* _TRY IT_
Below are some records; state how many of their lines contain the word "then", and add nothing.

* _AVAILABLE DATA_
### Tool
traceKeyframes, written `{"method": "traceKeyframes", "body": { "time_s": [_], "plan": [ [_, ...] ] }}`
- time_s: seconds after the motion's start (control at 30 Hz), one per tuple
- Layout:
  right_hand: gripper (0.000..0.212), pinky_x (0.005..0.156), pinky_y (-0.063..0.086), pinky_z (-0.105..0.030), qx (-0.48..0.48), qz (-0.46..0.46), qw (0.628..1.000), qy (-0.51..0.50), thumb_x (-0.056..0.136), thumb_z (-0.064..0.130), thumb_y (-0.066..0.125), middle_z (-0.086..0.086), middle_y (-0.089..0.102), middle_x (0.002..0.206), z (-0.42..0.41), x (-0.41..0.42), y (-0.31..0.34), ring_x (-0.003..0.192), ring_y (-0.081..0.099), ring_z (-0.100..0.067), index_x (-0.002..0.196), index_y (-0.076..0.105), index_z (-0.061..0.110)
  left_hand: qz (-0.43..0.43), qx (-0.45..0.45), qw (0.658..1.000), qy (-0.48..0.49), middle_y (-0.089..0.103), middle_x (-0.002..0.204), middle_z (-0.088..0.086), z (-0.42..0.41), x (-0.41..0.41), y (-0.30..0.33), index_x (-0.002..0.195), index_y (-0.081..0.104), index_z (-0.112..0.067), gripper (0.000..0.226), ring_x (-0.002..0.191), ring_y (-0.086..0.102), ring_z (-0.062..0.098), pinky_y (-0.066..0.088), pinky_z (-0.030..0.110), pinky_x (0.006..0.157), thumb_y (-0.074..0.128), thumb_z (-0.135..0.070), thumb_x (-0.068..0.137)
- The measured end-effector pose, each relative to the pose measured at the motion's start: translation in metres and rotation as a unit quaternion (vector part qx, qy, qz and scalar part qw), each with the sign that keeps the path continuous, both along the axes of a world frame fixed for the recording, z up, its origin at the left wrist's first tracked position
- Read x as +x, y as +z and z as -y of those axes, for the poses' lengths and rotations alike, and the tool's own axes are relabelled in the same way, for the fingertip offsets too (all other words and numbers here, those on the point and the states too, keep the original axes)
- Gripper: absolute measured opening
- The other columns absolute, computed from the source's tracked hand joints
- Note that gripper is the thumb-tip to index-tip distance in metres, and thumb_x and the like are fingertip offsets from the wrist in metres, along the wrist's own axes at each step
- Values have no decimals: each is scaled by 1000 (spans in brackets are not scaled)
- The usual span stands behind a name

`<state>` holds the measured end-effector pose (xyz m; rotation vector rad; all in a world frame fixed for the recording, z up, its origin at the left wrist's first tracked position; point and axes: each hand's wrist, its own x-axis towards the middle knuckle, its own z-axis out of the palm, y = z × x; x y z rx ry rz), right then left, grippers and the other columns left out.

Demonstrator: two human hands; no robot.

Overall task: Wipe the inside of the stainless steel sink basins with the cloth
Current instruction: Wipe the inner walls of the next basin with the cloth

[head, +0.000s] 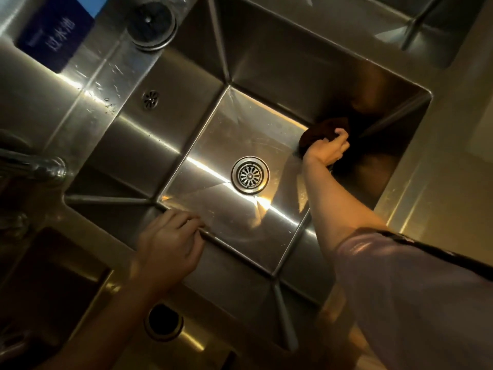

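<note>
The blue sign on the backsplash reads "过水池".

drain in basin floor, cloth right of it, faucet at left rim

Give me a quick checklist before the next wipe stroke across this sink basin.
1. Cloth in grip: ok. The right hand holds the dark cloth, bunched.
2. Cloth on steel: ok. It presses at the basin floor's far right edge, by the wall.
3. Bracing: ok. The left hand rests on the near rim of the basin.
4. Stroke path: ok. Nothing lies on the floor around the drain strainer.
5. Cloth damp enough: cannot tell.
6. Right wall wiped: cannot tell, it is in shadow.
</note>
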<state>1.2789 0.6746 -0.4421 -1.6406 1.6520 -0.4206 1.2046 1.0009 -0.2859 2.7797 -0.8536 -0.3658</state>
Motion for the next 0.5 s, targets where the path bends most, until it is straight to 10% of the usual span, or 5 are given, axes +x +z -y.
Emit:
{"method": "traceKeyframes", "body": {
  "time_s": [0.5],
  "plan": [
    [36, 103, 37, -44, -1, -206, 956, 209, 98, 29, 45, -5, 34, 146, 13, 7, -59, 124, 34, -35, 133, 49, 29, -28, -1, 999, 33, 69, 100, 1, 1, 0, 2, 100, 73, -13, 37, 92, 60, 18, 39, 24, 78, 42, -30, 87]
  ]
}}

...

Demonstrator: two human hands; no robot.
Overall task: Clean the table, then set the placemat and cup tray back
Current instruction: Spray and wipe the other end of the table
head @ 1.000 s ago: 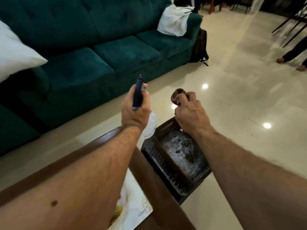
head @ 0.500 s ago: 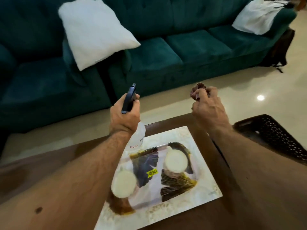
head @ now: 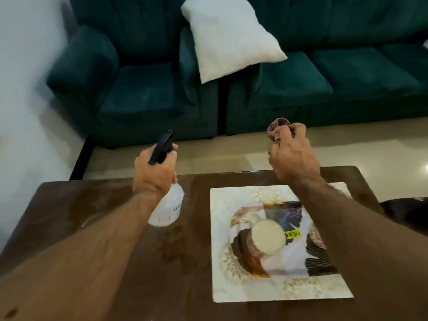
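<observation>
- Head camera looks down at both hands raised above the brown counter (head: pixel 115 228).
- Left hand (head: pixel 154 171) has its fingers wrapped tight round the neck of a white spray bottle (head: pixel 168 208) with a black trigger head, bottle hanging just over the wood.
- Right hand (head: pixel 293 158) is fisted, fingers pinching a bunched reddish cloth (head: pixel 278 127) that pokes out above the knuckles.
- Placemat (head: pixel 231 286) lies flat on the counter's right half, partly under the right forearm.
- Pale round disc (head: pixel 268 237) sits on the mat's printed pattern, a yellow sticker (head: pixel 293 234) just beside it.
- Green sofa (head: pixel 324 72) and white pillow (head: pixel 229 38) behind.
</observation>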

* _ANSWER BOX_
2